A novel partial deletion of the Y chromosome azoospermia factor c region is caused by non-homologous recombination between palindromes and may be associated with increased sperm counts

BACKGROUND The male-specific region of the human Y chromosome (MSY) contains multiple testis-specific genes. Most deletions in the MSY lead to inadequate or absent sperm production. Nearly all deletions occur via homologous recombination between amplicons. Previously, we identified two P5/distal-P1 deletions that did not arise via homologous recombination but most probably via non-homologous recombination (NHR) between palindromes. In the current study, we set out to identify deletions in the azoospermia factor c (AZFc) region caused by NHR between palindromes. METHODS We screened 1237 men using plus/minus and quantitative real-time polymerase chain reaction, fluorescence in situ hybridization and Southern blot analyses for deletions caused by NHR. These 1237 men originated from two series: one series of 237 men with azoospermia or severe oligozoospermia and 148 with normozoospermia and one series of 852 consecutively included men of subfertile couples unselected for sperm count. RESULTS We identified eight unrelated men with deletions caused by NHR. These deletions could be categorized into four classes termed P3a, P3b, P3c and P3d.

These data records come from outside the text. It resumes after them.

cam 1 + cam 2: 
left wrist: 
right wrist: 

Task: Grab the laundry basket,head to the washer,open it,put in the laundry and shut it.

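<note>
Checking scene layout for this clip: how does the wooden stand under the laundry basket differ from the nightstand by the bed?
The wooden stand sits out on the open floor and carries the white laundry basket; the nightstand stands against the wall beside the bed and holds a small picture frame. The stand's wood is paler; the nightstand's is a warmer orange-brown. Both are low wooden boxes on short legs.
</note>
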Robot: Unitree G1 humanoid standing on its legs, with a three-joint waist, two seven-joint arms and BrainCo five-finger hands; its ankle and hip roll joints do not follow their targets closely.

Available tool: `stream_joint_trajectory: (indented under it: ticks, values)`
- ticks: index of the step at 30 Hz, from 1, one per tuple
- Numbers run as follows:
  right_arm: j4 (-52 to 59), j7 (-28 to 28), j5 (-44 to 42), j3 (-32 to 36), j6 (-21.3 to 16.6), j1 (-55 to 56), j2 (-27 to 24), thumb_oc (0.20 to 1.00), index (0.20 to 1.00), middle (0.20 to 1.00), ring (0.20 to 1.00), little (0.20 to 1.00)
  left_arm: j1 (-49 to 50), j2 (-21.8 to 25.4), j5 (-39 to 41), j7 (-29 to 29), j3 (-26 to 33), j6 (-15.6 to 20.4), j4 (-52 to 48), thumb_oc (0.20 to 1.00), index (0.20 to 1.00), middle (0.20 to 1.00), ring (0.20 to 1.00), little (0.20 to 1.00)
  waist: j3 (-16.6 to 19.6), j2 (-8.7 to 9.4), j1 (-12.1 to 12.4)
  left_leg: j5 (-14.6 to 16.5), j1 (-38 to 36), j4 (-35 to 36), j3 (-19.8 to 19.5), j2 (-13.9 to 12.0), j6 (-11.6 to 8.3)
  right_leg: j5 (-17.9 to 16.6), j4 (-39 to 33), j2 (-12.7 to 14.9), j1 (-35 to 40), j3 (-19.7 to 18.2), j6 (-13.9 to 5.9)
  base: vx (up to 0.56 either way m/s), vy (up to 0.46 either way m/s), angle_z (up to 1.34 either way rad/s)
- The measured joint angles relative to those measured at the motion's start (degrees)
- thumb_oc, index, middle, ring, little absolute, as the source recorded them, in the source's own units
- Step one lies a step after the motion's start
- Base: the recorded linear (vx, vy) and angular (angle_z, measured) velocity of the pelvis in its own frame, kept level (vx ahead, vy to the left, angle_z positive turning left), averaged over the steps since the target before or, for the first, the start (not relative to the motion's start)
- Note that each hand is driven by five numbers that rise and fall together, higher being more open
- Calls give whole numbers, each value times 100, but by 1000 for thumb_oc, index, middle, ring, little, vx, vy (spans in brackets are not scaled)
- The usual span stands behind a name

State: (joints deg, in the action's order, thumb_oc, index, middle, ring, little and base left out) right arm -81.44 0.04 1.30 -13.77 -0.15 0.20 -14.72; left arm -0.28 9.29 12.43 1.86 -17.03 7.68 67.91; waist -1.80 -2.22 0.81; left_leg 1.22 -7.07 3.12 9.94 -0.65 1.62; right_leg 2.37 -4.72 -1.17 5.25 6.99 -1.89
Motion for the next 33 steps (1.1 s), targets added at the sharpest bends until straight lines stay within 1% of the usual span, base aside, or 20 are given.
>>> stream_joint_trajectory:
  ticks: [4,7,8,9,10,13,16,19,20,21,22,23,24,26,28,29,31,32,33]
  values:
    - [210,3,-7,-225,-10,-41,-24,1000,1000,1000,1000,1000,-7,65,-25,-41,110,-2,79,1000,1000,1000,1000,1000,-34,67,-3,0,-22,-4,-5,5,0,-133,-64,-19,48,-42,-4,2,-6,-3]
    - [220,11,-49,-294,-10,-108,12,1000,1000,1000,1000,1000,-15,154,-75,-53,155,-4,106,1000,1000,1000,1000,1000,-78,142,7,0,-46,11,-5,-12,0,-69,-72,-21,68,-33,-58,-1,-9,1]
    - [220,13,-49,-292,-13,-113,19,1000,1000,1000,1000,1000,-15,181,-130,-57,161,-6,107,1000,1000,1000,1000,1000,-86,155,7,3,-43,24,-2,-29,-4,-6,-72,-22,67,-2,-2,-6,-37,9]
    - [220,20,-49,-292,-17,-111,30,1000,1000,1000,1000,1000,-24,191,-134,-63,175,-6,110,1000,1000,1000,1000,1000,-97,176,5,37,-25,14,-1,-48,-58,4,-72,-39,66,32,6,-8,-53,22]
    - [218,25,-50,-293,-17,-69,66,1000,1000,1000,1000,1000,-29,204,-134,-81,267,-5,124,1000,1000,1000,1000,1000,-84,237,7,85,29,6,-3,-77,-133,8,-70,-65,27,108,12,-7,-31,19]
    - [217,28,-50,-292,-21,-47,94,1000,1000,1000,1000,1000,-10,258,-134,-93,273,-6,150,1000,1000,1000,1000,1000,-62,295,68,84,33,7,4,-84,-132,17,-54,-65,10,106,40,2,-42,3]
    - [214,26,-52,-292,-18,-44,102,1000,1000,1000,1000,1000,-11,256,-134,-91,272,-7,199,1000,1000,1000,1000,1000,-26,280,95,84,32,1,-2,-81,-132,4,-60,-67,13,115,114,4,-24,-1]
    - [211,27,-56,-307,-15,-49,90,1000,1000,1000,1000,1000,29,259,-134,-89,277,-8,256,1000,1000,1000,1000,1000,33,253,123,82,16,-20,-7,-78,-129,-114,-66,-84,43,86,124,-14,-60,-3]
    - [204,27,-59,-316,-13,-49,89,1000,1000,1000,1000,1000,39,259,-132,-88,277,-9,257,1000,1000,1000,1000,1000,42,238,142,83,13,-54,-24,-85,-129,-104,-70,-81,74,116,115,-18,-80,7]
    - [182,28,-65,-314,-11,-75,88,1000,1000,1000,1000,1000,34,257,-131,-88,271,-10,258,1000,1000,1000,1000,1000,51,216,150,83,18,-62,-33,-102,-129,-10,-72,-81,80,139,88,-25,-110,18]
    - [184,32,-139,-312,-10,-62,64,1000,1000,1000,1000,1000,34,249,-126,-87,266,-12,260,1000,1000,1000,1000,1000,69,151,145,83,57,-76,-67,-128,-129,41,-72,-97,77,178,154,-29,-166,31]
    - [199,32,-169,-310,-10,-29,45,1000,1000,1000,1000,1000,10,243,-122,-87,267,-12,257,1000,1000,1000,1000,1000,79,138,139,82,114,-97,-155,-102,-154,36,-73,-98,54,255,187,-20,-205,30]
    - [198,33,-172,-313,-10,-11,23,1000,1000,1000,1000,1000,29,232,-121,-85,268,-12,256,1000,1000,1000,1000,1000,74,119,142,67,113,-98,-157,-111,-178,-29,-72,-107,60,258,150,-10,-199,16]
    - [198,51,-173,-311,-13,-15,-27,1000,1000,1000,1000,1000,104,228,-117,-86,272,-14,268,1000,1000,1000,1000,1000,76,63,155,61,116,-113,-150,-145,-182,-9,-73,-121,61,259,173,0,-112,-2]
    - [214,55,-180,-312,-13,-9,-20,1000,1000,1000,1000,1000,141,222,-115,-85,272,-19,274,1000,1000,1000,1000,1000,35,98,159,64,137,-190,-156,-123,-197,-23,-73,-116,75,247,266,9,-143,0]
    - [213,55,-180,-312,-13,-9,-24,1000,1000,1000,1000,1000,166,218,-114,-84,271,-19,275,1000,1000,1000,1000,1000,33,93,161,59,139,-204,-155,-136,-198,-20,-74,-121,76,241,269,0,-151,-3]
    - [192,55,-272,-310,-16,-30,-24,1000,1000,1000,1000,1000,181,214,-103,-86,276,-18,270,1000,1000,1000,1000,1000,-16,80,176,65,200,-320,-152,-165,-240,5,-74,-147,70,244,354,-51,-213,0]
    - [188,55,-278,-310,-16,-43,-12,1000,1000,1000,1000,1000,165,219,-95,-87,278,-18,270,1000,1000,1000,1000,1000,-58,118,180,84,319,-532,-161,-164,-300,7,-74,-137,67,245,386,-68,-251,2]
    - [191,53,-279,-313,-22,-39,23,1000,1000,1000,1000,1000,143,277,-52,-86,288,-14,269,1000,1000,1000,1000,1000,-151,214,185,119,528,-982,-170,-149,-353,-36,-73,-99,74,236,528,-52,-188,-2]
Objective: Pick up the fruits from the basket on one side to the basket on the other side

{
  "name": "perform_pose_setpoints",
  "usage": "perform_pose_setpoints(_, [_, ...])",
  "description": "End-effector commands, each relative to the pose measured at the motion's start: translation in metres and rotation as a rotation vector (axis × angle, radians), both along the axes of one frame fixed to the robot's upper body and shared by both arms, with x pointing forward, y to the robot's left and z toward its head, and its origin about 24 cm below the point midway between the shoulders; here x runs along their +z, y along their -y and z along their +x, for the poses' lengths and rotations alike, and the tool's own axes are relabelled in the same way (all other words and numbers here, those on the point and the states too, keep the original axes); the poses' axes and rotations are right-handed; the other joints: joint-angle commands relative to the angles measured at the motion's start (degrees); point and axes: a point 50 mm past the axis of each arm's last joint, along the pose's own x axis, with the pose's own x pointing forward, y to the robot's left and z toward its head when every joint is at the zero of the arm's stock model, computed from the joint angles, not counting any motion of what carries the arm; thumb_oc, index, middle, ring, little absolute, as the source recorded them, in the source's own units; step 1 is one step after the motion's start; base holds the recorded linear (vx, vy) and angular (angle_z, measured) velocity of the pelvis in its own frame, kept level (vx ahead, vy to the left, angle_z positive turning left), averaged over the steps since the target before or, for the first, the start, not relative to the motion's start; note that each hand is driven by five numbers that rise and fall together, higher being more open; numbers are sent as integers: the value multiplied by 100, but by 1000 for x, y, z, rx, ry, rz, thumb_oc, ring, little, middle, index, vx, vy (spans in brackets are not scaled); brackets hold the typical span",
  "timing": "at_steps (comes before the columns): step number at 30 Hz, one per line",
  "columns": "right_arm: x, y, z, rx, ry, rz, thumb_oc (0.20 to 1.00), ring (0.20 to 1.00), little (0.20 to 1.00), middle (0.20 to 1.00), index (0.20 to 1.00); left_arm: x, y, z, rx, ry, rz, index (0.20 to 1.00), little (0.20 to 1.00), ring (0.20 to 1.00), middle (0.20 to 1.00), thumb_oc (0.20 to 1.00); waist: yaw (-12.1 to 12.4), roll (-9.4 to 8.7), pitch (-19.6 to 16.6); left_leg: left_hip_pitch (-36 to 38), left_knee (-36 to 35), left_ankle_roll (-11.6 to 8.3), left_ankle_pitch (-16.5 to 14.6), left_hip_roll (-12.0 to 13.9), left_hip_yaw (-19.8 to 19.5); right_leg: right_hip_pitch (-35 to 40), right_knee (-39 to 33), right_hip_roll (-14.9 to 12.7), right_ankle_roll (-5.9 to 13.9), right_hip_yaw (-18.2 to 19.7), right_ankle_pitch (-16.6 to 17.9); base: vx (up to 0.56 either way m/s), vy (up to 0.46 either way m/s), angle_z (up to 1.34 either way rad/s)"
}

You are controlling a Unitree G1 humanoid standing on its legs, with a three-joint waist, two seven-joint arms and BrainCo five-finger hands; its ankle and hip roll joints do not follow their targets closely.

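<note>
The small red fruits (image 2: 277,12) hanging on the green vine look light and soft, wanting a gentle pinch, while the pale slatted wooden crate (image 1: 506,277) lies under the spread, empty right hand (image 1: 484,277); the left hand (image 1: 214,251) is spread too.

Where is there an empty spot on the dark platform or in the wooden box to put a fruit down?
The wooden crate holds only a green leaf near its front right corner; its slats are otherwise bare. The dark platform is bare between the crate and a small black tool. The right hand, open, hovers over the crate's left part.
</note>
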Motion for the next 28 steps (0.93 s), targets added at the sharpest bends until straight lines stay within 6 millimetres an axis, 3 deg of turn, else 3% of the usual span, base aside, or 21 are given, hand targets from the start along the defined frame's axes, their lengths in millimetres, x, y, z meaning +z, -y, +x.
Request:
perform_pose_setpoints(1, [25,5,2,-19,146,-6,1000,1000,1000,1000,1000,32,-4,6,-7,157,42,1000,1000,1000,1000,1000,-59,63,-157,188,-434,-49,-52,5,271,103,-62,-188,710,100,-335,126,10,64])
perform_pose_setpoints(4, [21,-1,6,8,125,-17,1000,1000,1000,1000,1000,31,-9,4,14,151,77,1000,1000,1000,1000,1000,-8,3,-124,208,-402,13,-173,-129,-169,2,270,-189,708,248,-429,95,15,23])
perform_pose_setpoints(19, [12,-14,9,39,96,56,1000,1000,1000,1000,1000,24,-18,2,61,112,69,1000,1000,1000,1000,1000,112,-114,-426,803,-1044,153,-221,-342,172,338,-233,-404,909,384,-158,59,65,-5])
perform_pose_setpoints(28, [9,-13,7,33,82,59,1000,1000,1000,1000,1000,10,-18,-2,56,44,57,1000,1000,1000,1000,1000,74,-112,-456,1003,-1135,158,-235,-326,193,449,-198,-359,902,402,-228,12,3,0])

The P3a and P3b deletions were found in single instances whereas the P3c and P3d deletions were found in three men. Men with a P3c deletion had a higher total sperm count than those without a deletion (median 378.8 × 10(6) versus 153.9 × 10(6), P = 0.040). We did not find an association of the other P3 deletions with altered sperm counts. CONCLUSIONS We have found a novel subclass of partial AZFc deletions that results from NHR. One deletion, the P3c deletion, might be associated with increased sperm count.